[What needs to be done] Report every line of the records below that includes the string "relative".

[Data extracted from a collection]
- - - -
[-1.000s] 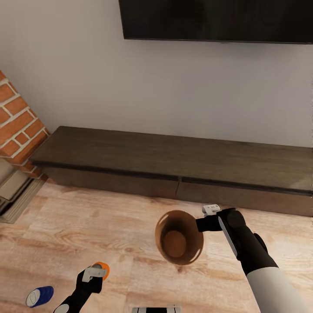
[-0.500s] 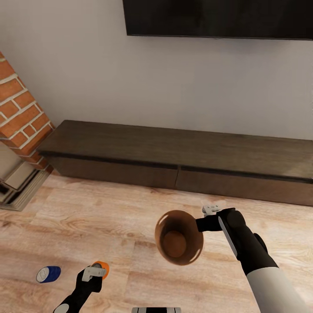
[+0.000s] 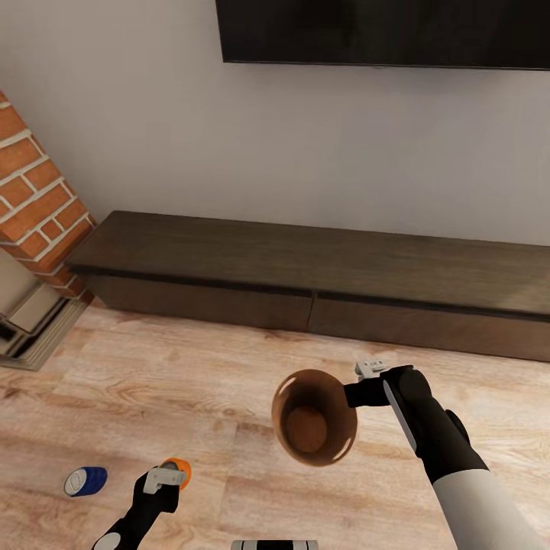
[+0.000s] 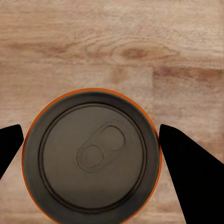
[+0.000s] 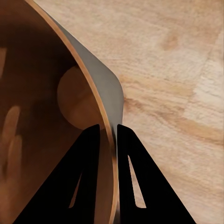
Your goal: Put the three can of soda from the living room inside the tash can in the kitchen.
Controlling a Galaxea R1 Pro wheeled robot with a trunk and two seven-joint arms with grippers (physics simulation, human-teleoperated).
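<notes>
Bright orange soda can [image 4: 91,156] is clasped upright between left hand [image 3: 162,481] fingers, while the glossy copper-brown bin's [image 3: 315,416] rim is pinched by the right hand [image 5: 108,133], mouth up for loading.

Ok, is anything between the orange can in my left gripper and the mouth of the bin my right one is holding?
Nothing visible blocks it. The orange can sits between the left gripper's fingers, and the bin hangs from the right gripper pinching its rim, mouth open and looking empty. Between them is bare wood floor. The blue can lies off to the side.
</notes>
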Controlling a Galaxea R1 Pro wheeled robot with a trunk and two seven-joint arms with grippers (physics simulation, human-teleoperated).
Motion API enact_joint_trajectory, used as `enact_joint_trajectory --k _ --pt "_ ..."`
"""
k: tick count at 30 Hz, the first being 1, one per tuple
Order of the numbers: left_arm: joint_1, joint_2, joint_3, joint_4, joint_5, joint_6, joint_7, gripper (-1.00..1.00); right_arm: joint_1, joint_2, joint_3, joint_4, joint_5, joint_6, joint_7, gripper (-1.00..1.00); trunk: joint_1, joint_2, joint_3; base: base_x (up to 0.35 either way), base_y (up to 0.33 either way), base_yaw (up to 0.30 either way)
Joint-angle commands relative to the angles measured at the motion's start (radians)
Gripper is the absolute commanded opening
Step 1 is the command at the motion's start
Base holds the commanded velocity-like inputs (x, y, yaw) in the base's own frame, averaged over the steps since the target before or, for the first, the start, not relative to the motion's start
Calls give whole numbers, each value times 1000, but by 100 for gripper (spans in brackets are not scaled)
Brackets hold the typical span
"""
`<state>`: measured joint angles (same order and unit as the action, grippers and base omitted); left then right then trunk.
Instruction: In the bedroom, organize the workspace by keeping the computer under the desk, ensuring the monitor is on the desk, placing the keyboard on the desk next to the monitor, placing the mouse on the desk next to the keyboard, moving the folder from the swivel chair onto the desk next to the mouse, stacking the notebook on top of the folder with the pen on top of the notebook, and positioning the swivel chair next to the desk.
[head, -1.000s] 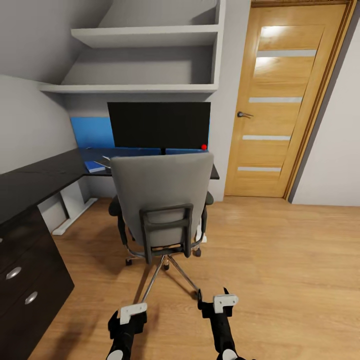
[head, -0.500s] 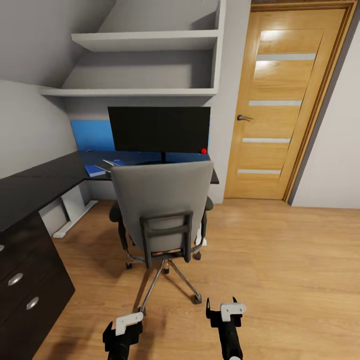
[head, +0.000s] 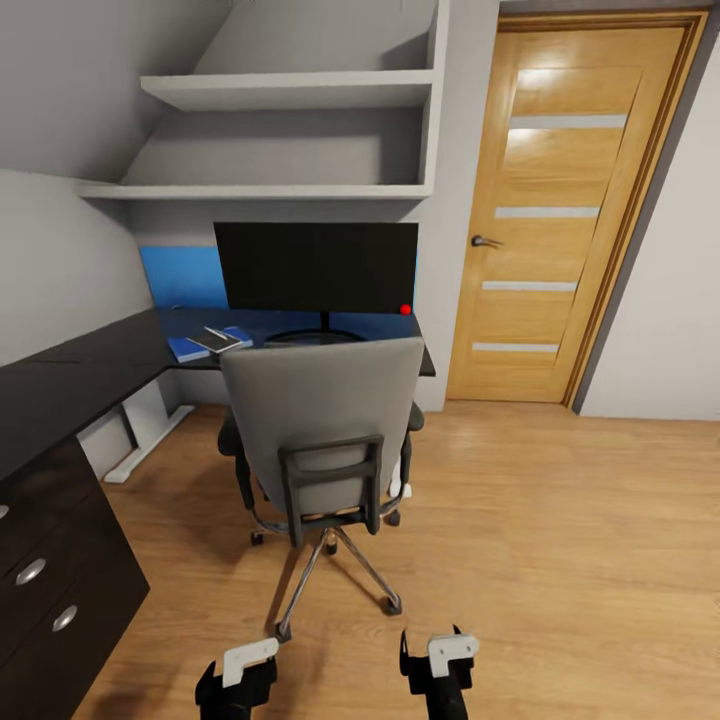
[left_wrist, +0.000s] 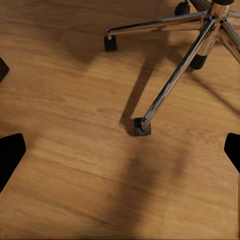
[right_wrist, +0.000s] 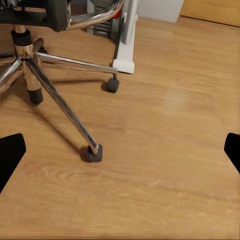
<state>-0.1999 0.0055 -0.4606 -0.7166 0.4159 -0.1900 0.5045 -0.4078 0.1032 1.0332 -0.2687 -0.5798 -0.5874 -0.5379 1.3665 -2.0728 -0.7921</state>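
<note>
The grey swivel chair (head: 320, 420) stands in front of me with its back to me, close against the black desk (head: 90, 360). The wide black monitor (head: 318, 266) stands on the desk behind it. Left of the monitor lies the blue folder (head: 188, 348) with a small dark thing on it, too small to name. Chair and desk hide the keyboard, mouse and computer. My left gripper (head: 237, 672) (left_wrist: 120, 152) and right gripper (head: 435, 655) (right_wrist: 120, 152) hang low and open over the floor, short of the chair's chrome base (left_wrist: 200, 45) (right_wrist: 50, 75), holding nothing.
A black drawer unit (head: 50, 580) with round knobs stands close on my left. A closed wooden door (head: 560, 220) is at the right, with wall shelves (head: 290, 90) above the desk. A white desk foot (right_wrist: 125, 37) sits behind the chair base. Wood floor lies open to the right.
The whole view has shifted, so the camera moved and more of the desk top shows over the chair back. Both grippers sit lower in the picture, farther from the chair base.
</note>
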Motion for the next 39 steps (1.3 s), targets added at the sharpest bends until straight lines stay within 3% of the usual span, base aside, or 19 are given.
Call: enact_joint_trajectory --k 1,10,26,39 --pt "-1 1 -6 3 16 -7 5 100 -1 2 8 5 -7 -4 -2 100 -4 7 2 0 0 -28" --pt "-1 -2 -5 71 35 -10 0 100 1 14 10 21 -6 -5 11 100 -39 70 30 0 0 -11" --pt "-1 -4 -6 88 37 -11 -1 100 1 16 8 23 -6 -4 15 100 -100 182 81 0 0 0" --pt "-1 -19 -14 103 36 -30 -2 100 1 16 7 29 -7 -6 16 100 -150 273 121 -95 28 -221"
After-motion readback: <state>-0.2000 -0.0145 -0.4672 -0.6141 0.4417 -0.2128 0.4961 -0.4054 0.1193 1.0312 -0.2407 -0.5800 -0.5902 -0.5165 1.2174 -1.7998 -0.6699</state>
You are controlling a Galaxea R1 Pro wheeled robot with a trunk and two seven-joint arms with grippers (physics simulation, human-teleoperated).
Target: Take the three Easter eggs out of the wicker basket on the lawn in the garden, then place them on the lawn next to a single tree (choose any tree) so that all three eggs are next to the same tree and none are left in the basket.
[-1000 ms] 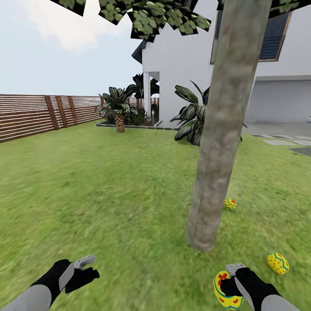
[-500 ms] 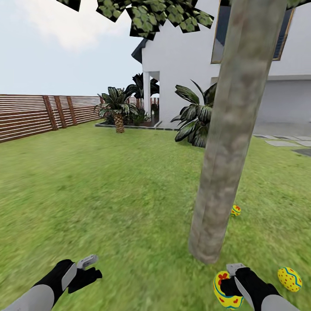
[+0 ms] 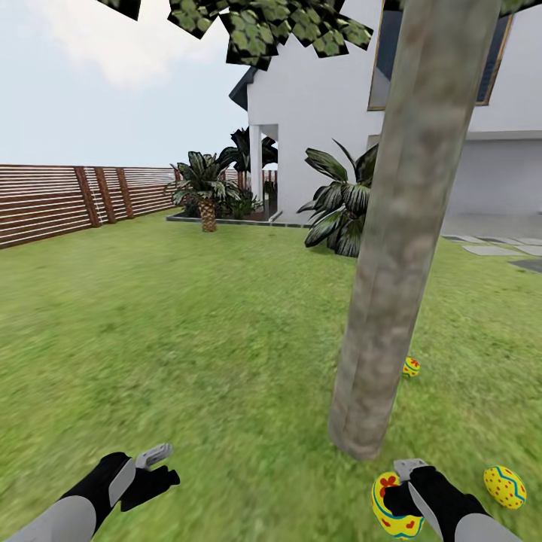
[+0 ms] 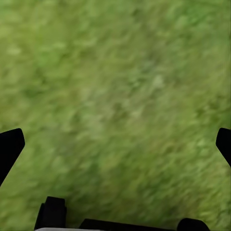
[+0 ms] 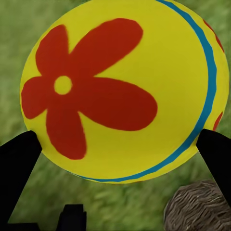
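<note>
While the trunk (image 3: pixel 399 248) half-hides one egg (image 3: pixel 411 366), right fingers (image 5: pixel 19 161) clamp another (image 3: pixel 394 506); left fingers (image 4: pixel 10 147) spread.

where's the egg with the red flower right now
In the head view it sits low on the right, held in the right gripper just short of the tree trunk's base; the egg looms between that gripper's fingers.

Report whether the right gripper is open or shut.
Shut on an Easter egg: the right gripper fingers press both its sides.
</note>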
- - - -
[Solution for this task]
Joint-angle commands relative to the angles measured at the motion's start (radians)
Base holds the commanded velocity-like inputs (x, y, yaw) in the base's own frame, averaged over the steps since the target before or, for the first, the start, not relative to the motion's start

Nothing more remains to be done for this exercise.